One thing you might want to check is that you are not being hit by lack of ability to reuse addresses. Sometimes when a socket gets closed, it cannot be immediately reused for a reconnect attempt as there is still residual activity on one or other end. You may be able to get around this (based on my Windows/Winsock experience) by experimenting with SO_REUSEADDR and SO_LINGER on your sockets. however, my first focus in your case would be on ensuring the socket code on client and server handles all errors and mainline cases correctly, before worrying about this.
A common issue is that when a connection is dropped, it is kept opened by the OS in TIME_WAIT state. If you want to restart the server socket, it will not be able to reopen the same port directly because it is still present for the OS.

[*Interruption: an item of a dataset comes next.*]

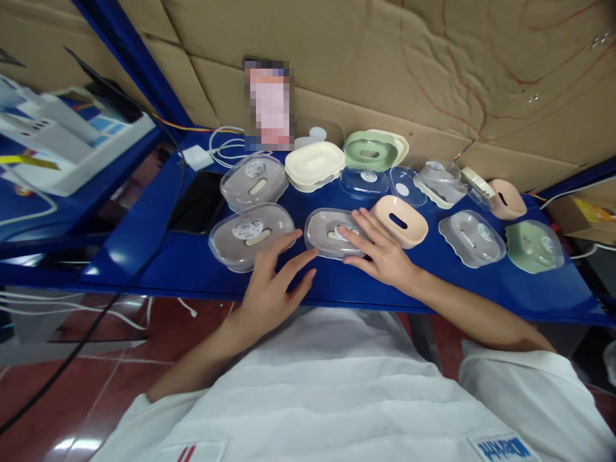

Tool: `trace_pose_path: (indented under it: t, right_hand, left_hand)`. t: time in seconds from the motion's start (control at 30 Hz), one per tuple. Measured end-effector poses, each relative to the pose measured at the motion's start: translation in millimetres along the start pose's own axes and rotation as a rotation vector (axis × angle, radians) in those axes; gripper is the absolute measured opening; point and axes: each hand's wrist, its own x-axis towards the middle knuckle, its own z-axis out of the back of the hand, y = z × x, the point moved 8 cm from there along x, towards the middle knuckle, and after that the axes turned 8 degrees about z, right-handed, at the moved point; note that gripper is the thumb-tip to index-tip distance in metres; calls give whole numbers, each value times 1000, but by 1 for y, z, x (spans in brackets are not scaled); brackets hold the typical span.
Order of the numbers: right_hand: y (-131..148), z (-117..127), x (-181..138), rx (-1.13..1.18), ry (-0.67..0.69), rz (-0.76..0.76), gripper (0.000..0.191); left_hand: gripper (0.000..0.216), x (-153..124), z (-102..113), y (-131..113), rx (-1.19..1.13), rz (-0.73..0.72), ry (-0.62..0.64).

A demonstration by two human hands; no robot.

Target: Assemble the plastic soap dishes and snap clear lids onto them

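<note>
A grey soap box with a clear lid lies near the front edge of the blue shelf. My right hand rests on its right side, fingers stretched flat across the lid. My left hand hovers just left of it, fingers spread and pointing toward the box, holding nothing. Another lidded grey box sits beside my left fingertips. A peach box without a lid stands just behind my right hand.
More soap boxes and loose clear lids fill the shelf: a grey one, cream, green, a green lidded one at right. A black phone, white charger cable and a white device lie left. Cardboard backs the shelf.
</note>
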Motion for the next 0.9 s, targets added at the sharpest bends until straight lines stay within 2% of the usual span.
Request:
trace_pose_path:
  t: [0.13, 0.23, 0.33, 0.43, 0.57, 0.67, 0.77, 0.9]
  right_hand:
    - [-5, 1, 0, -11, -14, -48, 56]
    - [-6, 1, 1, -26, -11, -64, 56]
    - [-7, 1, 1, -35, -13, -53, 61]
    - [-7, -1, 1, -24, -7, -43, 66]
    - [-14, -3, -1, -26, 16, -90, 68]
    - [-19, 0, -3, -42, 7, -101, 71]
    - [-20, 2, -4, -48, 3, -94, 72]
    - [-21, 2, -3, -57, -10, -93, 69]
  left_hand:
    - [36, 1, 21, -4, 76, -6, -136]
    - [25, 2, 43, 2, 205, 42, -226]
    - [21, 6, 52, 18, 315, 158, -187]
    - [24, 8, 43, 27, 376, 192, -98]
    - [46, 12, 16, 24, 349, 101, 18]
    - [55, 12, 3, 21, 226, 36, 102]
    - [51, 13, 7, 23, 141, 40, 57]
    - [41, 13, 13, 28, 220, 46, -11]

To avoid that, you need to set the parameter SO_REUSEADDR so that the OS allows you to reuse the port if it is in TIME_WAIT state for a server socket.
Example:
int optval=1;
// set SO_REUSEADDR on a socket to true (1):
setsockopt(s1, SOL_SOCKET, SO_REUSEADDR, &optval, sizeof optval);
I'm experiencing something similar with encrypted connections. I believe in my case it is because the client dropped the connection and reconnected in less than the 4 minute FIN_WAIT period. The initial connection is recycled (by the os) and the server doesn't see the drop out. The SSL authentication is lost when the client loses connection so the client tries to re-authenticate. This is during what the servers considers the middle of a conversation. The server then hangs up on the client. I think the server ssl code considers this a man in the middle attack or just gets confused and closes the connection.